*Assigned task*.
After locating the line that contains "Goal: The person" in the data below, set down exactly that line and each one after it through the line that contains "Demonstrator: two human", and nothing more.

*Supplied information*.
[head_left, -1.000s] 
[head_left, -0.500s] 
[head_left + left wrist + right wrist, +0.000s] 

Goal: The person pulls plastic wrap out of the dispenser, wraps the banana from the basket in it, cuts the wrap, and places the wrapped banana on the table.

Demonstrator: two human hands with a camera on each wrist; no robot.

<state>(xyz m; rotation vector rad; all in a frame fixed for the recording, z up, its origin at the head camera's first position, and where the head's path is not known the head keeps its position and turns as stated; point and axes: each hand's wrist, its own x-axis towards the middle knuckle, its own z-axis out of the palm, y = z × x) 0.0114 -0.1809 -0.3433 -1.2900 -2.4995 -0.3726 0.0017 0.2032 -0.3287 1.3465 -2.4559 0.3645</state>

*Worked solution*.
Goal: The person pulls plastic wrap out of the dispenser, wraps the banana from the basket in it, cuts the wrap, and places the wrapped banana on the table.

Demonstrator: two human hands with a camera on each wrist; no robot.

The answer has been given in its entirety.